“Attack of the Herbals” on IMDB
Horror, 81 Minutes, 2011
Oh those wacky Nazis; what are they up to now?! Whatever it is you know it has to be both totally evil and totally awesome. Are they cross-breeding sharks and alligators? Are they building a killer bees machine gun? Maybe they’re constructing a secret underground empire where they’re breed an army of genetically enhanced cybernetic gorillas!
No. They’re making tea.
Granted it’s evil tea. It’s addictive and makes you all crazy after a while… but it’s really about the same as PCP or Bath Salts if you trust the news. But Nazis did make it. They filled up a great big crate with it and, for some reason the audience doesn’t need to know, they tossed it in the ocean. 75 years later it washes up completely fresh and intact on the beach of a quiet Scottish fishing village where two friends decided to sell baggies of it at post office. Because, obviously.

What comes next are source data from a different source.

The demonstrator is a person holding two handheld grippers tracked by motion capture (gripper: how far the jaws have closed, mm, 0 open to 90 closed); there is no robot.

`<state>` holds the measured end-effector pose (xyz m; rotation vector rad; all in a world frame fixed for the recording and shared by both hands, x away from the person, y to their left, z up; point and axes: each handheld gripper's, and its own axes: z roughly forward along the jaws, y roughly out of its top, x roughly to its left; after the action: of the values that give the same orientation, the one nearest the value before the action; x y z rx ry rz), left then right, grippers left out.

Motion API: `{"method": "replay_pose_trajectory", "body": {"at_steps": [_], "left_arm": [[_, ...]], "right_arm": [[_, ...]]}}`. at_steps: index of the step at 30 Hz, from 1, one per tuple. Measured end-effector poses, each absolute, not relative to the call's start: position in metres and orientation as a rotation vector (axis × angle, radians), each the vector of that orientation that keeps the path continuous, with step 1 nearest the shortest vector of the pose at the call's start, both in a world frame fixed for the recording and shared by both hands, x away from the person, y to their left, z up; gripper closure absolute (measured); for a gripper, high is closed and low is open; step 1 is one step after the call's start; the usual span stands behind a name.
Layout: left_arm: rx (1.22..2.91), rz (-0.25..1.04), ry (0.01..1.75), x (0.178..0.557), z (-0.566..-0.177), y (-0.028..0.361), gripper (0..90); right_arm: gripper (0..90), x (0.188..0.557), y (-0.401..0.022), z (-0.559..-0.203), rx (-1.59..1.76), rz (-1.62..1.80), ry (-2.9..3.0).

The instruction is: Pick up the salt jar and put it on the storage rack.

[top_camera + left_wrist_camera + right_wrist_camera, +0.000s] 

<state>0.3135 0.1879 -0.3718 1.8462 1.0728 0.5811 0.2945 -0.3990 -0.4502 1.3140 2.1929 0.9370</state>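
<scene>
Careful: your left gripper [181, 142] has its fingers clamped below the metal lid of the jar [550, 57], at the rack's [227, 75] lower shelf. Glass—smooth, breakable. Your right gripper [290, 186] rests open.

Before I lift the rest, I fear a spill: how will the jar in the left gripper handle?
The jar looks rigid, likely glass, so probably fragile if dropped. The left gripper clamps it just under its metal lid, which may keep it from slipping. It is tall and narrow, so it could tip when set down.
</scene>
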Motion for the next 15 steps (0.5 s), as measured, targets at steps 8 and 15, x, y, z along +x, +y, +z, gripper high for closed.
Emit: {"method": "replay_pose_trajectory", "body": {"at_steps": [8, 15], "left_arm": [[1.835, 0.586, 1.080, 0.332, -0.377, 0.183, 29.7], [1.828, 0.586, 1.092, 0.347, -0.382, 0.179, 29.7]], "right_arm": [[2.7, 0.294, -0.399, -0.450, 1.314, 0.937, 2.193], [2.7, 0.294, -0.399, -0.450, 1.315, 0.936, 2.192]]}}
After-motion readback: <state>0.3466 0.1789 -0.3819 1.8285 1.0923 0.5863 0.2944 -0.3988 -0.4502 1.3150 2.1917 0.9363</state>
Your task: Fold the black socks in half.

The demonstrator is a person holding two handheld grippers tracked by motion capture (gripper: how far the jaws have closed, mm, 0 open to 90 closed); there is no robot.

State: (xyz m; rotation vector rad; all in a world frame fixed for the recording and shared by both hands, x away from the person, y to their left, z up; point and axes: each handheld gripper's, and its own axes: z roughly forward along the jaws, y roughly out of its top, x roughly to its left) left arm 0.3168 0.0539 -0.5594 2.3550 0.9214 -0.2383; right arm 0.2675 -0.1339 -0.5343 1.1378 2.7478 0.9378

The movie has a very slow start. Our hero is freshly returned from the big city and most of the villagers hate him for doing something (something bad I guess) to the local lobster trapping business. There’s also subplots about a dickish developer trying to close the post office to build a shopping center, a foul-mouthed lobster trapper whose business is on the brink and a former star athlete who was crippled in a hit-and-run. We get a very thorough, very long introduction to all of these stories.

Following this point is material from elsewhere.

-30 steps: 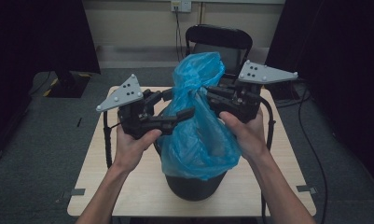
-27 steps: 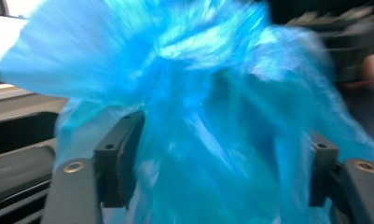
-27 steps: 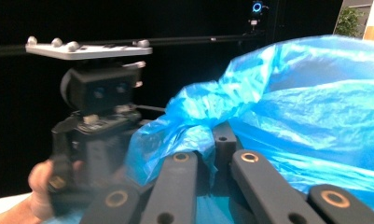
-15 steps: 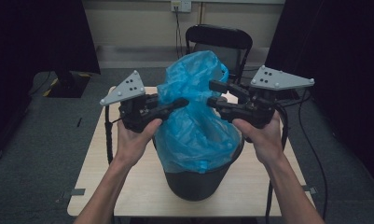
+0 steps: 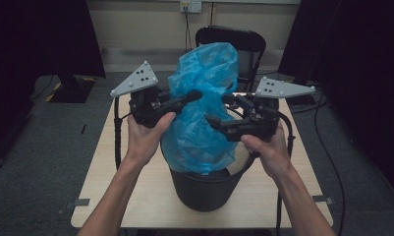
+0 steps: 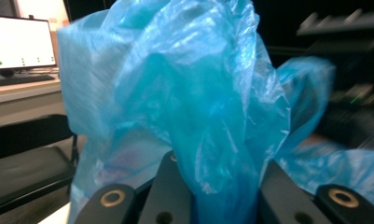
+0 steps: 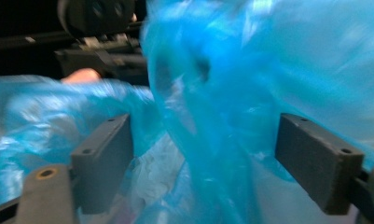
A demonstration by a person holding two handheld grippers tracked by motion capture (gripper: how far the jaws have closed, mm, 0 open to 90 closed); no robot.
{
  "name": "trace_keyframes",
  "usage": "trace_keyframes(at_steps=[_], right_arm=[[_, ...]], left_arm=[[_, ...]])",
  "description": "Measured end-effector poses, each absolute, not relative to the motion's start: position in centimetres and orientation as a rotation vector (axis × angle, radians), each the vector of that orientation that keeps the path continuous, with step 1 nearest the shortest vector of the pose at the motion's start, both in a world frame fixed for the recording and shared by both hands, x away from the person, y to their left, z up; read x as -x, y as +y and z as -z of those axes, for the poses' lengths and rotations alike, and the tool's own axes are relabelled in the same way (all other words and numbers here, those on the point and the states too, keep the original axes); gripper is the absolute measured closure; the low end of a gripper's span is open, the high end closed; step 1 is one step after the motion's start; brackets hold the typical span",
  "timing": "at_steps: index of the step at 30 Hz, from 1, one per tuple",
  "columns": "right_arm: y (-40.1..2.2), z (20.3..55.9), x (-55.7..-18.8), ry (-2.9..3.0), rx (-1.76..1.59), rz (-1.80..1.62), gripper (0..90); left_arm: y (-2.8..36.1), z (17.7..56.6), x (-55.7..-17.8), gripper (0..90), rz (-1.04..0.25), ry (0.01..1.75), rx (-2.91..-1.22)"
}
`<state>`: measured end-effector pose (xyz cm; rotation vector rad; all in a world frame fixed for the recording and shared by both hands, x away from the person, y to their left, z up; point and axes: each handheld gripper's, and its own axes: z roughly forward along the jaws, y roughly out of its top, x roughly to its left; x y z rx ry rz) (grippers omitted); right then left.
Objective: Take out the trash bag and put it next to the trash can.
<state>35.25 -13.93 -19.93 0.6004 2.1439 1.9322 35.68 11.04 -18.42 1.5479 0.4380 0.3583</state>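
Observation:
A crumpled blue plastic bag [image 5: 204, 113] hangs over a black bin [image 5: 207, 189], its lower end inside the rim. My left gripper [image 5: 194, 94] reaches in from the left and is shut on a bunched fold of the bag [image 6: 189, 93], which is pinched between its two black jaws [image 6: 222, 186]. My right gripper [image 5: 219, 109] is at the bag's right side. Its jaws have just been opening and now stand wide [image 7: 210, 158]. Loose blue film [image 7: 231, 93] hangs between the pads without being pressed.
The bin stands on a small wooden table [image 5: 111, 196], near its front edge. A black folding chair [image 5: 229, 39] stands behind the table. A lit monitor [image 6: 17, 42] sits on a desk off to one side. Dark curtains flank the room.
The right gripper's jaws have opened off the bag and that hand has drawn down and to the right. The left gripper's jaws have closed on the bag. The bag's top has puffed up.

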Motion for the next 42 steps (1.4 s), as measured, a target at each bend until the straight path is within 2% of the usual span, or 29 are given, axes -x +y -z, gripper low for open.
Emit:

Once the entire town goes insane the pace picks up a little bit. The trouble is that the movie is going for a zombie-vibe but doesn’t put in the effort. The townsfolk are clearly just out of their heads. Special effects consist of a little eye-shadow and faux-blood smeared around their mouths. There’s no indication that anything about their condition is permanent. They’re not dead and they clearly still have their memories and at least some of their wits. In short they’re not monsters (or, at the very least, not monstrous enough). So when the unaffected minority begin indiscriminately killing them it just seems sad. Sad and unnecessary.

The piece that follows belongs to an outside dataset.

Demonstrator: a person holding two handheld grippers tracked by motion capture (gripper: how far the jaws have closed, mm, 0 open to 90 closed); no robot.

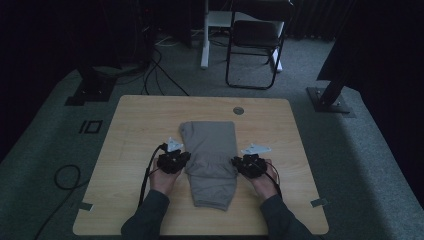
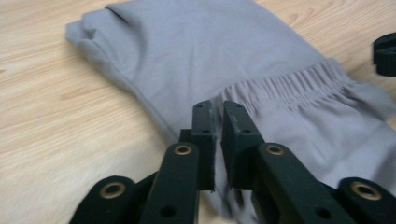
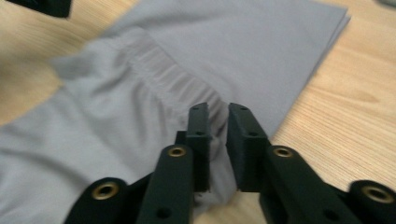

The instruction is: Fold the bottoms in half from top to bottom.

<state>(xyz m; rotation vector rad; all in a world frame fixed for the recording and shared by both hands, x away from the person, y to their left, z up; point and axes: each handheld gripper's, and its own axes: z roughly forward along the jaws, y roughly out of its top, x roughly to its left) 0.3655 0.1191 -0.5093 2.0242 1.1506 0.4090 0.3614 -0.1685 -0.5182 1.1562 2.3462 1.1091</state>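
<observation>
At the frame's centre, on the wooden surface (image 1: pixel 130 145): left hand-held gripper (image 1: pixel 186 156) and right hand-held gripper (image 1: pixel 235 162) each pinching, jaws narrow, an edge of grey folded trousers (image 1: pixel 210 145).

**No readable writing in view**

No letters, brand names, numbers or labels can be read anywhere in the three views. The one sign-like mark is a black outlined shape on the grey floor (image 1: pixel 60 150) just left of the table (image 1: pixel 130 115), seen from the high view: two small outlined boxes side by side (image 1: pixel 91 126), which could pass for "10" or "ID", though it is too dim and small to tell which. The grey garment (image 2: pixel 196 51) shows no tag or print in either gripper view, and the black tool parts carry no marking that can be made out.
</observation>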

The movie is really trying to be “Shaun of the Dead” but fails primarily because its slacker, doofus heros are actually the cause of the problem. If they hadn’t decided to bag and sell 75 year-old flotsam their families would be alive now. Secondly when people do start to go nuts everybody’s first reaction is to kill them with chainsaws and shovels. I like to think that if a crazy old lady came at me with a whisk I might not cave her skull in with a rock.
Awefull. There should be a law against, home videos being available to buy.
I saw this at the Loch Ness Film Festival and really enjoyed it – sure, you can see it’s low budget but it was great fun. Well done, I say to the guys who made it.
Thankyou! That’s what I said. It was all Jackson and Russell’s fault! Finally someone agrees with me!